Yes. Make the card a PCI master. You can prepare a buffer, lock the
buffer for PCI access, tell the card where to fetch the data and off
it goes. An interrupt when the buffer is nearly done so the driver can
prepare a new buffer is what it takes to feed the next buffer into the
card.

PCI is designed to do burst transfers. If you don't use burst
transfers, then the bandwidth will decrease dramatically, worst, the
CPU will have to wait for each transfer to finish which consumes huge
amounts of CPU cycles.

--
Programmeren in Almere?
E-mail naar nico@nctdevpuntnl (punt=.)

Joel Koltner

unread,

Apr 13, 2008, 7:25:55 PM4/13/08

to

John,

"John Larkin" <jjla...@highNOTlandTHIStechnologyPART.com> wrote in message
news:6t1204lakho2cj19k...@4ax.com...

> We could buy an FPGA pci soft core (or use one of the public ones) or
> even just use a PLX chip to handshake the PCI transactions for the
> fpga.

FYI, I've used the old PLX9054 (before PCI Express took over the word), and it
was a *very* nice chip. The board was, essentially, a frame grabber with 4GB
of DRAM going through an FPGA containing its own "2D slicing" DMA engine (so
that a camera looking at multiple logical "windows" could have each window
appear as a contiguous stream of pixels) which fed the DMA engine in the
PLX9054. From the end-user's perspective then, what would happen would be:

1) User would request a particular frame buffer, that would already have been
set up such that on the "local bus" (the address/data bus connecting the
PLX9054 and the FPGA) sequential addresses would grab the correct pixels. The
user would want that frame buffer transferred into a contiguous buffer in
their own user-mode memory space.
2) The device driver for the frame grabber would ask Windows for all the
*physical* addresses of that user's frame buffer, since of course in many
cases Window had run off and used a large number of discontinuous physical
memory (pages) to create the user's (virtual) contiguous buffer.
3) For the benefit of the PLX9054, the device driver builds a "scatter-gather"
list in the PC's memory, where each list entry just contains information such
as the number of bytes to transfer, the physical address to transfer to, the
local bus address to transfer from, and whether or not this is the last entry
in the list.
4) The device driver writes to the appropriate control registers in the
PLX9054... and it does the rest! Poof! (An interrupt was generated when it
finished.)

In other words, the PLX9054 would start walking through the scatter-gather
list, automatically creating read requests on the local bus and write requests
on the PCI bus as needed, keeping its own internal FIFOs full (it had some
modest-sized ones... maybe 64 or 128 bytes? -- I've forgotten), and breaking
the write requests into multiple pieces as needed to keep the PCI bus protocol
happy. On quality motherboards, we got ~80Mbps, which was considered pretty
decent given the 33MHz/32 bit PCI bus architecture of the day.

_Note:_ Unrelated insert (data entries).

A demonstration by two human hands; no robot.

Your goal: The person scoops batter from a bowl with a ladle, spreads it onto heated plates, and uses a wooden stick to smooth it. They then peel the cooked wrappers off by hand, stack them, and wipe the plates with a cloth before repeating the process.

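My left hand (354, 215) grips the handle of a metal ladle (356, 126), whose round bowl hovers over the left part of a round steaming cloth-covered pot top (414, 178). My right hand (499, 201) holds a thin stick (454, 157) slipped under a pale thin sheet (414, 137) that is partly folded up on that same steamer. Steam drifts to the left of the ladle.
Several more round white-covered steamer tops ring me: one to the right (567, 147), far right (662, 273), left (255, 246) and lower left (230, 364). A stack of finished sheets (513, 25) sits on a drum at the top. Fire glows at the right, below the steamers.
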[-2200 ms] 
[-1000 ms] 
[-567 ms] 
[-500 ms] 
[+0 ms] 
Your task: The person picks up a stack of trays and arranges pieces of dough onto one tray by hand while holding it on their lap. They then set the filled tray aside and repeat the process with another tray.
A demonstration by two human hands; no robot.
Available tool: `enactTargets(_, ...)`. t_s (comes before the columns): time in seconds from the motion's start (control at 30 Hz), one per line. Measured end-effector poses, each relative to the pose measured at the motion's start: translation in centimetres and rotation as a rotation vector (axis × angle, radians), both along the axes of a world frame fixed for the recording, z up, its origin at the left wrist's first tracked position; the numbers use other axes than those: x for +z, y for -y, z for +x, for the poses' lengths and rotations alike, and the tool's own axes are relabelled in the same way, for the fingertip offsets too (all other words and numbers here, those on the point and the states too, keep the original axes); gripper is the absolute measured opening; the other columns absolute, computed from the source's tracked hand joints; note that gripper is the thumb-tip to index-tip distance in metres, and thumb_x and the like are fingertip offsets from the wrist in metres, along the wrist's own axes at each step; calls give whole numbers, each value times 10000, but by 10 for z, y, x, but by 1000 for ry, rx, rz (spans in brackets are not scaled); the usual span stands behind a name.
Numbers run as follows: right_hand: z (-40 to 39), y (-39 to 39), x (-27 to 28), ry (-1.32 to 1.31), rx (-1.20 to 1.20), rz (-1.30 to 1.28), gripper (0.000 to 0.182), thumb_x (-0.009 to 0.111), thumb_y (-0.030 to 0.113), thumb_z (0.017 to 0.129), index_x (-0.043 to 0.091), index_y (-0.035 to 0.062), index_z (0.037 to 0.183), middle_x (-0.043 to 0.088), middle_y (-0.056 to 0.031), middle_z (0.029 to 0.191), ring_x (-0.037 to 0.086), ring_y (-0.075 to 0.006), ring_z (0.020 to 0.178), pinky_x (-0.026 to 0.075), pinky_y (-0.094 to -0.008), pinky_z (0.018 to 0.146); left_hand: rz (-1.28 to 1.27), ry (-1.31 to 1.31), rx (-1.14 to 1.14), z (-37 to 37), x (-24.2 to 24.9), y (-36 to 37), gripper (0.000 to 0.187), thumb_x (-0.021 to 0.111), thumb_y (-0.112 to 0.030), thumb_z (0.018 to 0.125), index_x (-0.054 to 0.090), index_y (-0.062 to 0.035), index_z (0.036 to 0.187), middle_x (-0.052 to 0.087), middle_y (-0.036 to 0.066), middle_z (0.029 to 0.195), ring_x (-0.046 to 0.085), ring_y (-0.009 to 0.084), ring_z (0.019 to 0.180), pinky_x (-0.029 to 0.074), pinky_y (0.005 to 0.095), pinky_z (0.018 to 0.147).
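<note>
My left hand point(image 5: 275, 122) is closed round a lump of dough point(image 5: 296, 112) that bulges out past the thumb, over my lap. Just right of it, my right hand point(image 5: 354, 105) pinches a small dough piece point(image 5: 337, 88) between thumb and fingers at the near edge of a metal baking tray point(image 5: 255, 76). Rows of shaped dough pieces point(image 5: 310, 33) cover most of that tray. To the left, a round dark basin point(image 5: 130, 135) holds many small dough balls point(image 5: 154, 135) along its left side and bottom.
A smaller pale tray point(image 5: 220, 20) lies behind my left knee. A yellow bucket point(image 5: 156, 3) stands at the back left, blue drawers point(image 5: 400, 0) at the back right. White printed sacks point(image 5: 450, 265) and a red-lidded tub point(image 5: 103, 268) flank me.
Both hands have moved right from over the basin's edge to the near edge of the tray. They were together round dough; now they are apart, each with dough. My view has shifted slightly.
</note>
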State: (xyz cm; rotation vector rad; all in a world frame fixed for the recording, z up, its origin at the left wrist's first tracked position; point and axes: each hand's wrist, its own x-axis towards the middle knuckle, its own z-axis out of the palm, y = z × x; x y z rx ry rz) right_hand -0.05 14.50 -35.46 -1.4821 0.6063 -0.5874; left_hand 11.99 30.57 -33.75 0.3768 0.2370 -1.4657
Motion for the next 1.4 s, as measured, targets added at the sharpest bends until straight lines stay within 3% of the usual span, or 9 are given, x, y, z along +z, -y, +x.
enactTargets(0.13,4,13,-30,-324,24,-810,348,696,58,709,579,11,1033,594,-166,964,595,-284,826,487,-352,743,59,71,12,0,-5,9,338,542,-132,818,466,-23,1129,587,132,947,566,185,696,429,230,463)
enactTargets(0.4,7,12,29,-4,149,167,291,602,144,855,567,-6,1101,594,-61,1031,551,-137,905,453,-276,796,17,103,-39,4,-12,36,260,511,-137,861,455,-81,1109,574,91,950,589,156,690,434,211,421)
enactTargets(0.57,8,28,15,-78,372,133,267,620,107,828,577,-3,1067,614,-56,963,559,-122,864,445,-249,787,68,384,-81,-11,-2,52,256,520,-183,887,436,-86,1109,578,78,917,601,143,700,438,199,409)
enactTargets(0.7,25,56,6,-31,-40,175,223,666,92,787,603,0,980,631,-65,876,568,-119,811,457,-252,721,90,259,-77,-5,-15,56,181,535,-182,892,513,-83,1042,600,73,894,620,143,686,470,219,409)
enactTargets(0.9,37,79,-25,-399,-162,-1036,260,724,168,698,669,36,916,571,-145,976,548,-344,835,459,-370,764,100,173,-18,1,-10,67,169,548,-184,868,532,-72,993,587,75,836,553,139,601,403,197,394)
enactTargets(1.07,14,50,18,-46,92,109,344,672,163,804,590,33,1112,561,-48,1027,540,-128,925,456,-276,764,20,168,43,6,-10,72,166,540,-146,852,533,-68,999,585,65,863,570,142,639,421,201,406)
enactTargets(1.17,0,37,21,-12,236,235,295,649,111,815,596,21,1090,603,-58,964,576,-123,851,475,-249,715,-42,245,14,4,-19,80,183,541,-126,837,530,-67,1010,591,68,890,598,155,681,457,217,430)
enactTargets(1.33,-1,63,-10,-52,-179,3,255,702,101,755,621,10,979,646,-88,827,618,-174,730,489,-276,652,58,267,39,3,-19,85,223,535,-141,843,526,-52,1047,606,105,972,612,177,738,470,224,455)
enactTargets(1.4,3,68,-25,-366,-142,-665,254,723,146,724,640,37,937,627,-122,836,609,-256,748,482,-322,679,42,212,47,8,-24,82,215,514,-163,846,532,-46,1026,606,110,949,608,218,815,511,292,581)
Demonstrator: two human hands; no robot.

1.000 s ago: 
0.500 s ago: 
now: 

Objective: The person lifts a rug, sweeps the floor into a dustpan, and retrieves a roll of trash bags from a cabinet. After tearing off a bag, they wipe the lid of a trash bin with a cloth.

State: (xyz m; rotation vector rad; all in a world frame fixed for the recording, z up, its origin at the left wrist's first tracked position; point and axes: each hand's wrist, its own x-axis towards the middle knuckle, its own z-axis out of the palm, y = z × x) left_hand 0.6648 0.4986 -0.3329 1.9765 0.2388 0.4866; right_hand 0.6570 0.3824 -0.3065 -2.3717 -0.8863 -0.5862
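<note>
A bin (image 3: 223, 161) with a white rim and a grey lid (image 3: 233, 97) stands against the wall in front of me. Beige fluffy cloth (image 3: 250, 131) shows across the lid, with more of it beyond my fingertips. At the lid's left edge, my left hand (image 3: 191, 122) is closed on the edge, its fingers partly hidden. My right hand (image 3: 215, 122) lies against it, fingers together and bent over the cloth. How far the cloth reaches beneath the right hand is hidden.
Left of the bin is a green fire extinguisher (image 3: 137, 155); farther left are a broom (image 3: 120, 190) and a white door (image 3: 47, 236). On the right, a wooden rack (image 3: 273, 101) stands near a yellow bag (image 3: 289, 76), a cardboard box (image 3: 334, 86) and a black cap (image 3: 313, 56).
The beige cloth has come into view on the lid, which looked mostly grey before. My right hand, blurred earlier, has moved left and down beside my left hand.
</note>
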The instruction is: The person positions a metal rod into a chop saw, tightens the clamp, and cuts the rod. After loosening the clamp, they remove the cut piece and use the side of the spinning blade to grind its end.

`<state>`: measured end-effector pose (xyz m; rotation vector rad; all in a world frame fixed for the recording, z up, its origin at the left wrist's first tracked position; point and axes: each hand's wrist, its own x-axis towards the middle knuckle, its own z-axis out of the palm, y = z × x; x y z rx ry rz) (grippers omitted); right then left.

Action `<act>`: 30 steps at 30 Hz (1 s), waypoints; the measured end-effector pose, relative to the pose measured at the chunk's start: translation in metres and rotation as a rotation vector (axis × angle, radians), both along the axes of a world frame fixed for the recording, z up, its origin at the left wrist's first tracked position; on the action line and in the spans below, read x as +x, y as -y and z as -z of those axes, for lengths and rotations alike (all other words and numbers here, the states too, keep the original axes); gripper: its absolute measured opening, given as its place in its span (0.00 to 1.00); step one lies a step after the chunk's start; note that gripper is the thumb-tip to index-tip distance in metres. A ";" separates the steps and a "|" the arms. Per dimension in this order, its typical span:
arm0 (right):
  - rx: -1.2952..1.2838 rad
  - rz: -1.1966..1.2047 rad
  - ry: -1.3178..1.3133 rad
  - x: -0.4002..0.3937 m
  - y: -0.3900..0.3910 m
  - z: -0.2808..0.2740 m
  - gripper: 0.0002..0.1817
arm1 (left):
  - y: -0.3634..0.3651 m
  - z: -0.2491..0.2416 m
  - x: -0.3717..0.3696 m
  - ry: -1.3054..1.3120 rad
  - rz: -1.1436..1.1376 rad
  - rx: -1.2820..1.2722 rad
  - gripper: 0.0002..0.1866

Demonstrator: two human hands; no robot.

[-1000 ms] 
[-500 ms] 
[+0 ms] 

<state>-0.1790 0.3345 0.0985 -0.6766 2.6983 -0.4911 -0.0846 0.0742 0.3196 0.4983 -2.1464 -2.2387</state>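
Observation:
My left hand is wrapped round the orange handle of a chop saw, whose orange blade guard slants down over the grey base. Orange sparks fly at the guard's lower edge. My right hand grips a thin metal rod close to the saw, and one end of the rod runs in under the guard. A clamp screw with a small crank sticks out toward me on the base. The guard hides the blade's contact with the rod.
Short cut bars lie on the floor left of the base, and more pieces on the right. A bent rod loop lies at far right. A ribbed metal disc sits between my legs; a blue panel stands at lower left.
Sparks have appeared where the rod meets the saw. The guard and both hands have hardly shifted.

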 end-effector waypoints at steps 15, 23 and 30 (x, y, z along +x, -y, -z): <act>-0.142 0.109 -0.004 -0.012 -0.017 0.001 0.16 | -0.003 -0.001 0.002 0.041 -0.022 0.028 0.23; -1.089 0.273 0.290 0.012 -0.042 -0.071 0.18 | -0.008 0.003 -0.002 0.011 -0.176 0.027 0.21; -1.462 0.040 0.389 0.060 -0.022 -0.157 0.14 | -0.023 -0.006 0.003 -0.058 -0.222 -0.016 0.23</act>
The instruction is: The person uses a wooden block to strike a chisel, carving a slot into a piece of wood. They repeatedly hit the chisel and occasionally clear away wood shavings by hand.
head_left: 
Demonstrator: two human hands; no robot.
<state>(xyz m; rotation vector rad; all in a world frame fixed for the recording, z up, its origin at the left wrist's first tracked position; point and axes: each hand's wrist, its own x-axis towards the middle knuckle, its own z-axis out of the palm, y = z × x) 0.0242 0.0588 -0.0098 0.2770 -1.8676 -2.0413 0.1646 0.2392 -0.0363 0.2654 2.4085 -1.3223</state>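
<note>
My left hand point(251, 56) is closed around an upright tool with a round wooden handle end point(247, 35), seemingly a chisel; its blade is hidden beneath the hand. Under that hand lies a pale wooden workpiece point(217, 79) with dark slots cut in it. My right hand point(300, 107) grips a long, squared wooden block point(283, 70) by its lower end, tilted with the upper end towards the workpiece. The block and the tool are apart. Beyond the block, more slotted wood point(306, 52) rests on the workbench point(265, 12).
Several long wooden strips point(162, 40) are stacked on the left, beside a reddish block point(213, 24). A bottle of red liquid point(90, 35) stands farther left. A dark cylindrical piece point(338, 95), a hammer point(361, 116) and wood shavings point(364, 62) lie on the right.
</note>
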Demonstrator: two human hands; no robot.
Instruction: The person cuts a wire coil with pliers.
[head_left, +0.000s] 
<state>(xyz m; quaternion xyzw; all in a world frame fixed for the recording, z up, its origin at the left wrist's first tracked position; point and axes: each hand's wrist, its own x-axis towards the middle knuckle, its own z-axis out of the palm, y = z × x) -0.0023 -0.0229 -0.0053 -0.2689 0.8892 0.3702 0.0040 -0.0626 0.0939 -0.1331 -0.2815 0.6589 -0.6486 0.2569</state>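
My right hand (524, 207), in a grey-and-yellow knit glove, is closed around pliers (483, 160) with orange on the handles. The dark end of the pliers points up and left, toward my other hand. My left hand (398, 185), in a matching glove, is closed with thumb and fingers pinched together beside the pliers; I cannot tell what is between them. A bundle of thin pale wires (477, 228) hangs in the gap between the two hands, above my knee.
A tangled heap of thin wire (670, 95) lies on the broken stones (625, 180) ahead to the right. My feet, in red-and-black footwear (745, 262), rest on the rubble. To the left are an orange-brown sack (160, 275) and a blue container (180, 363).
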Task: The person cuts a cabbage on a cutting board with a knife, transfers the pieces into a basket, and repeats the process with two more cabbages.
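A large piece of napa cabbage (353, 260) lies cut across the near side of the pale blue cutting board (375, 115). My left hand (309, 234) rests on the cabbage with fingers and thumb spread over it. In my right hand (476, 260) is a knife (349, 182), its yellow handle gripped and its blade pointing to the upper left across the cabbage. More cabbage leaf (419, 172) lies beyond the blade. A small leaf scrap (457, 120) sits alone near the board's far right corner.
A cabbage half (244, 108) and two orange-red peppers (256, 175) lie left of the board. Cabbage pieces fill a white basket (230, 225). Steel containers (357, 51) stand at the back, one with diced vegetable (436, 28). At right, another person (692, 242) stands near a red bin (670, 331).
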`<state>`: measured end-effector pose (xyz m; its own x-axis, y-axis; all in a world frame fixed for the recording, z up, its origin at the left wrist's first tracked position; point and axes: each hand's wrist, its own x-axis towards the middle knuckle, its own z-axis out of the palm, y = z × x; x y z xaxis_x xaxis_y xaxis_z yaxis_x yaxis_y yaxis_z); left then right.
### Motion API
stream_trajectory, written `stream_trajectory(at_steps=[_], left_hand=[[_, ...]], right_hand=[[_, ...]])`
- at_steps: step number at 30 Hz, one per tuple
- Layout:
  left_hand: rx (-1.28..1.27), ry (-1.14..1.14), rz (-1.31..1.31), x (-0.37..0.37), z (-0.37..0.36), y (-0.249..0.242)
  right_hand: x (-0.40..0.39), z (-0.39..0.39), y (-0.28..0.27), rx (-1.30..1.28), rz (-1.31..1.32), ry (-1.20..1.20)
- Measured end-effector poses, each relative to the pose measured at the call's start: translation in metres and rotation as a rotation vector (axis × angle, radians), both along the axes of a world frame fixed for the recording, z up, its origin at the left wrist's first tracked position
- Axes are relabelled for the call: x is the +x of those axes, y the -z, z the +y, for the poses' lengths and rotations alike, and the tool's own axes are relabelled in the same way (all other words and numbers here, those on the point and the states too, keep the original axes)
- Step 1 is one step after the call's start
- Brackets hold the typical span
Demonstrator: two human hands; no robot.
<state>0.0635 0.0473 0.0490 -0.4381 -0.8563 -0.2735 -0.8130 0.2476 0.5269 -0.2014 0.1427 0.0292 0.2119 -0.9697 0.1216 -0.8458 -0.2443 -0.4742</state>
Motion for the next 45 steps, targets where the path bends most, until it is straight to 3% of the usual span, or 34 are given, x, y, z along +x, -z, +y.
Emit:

It was really pretty impressive. The only caveat was that it couldn't
transfer more than 16MB or thereabouts in one complete setup, so in software
we just broke apart any larger transfers into multiple 16MB transfers (since
transferring 16MB took about 200ms anyway, the additional overhead of some us
setting up the next transfer was negligible).

I imagine the sequence of steps above is quite similar in Linux. Although
I've never written a Linux device driver, I've been told that they're actually
simpler in many ways that Windows device drivers are. If you end up using
Windows, it's absolutely worthwhile to drop the ~$3k or so to send the guy
who's going to write the device driver to the week-long classes by, e.g., OSR
to learn how to do so.

My main point here is that going with a chip such as those from PLX gives you
one heck of a lot of power that would otherwise take a LOT of time and effort
to implement yourself. Although for a high-volume project it probably makes
sense to go with a soft PCI Core for the FPGA, for low volumes I'm a big
believer in using someone else's "all in one" IC.

---Joel

Hal Murray

unread,

Apr 13, 2008, 7:41:24 PM4/13/08

to

>One architecture would pack an Intel-cpu SBC and a custom board in a
>2U rack box. The SBC would talk gigabit ethernet to the customer's
>system and PCI to our board.
>
>Something like this, maybe:
>
>http://us.kontron.com/index.php?id=226&cat=527&productid=1726

Several odds and ends...

There are several Linux distributions targeted at running
without a hard disk. That avoids the heat, space, and
the unreliability of a hard disk.

Here is one. There are others.
http://www.linuxonastick.com/
Almost everything gets copied to ram at boot time.
/etc is still on disk. Maybe a few others.
If you want files preserved over booting you have
to think about it.

There are Flash disk modules that plug into 40/44 pin IDE sockets.
(no ribbon cables) Works well with above. The 40 pin versions
need power, typically from an IDE connector.
Google for >disk on module<.

Modern FPGAs don't get along with 5V PCI. You can save yourself
a pile of kludgery if your target is 3V PCI.
I think 66 MHz PCI is 3V. The board above is 5V.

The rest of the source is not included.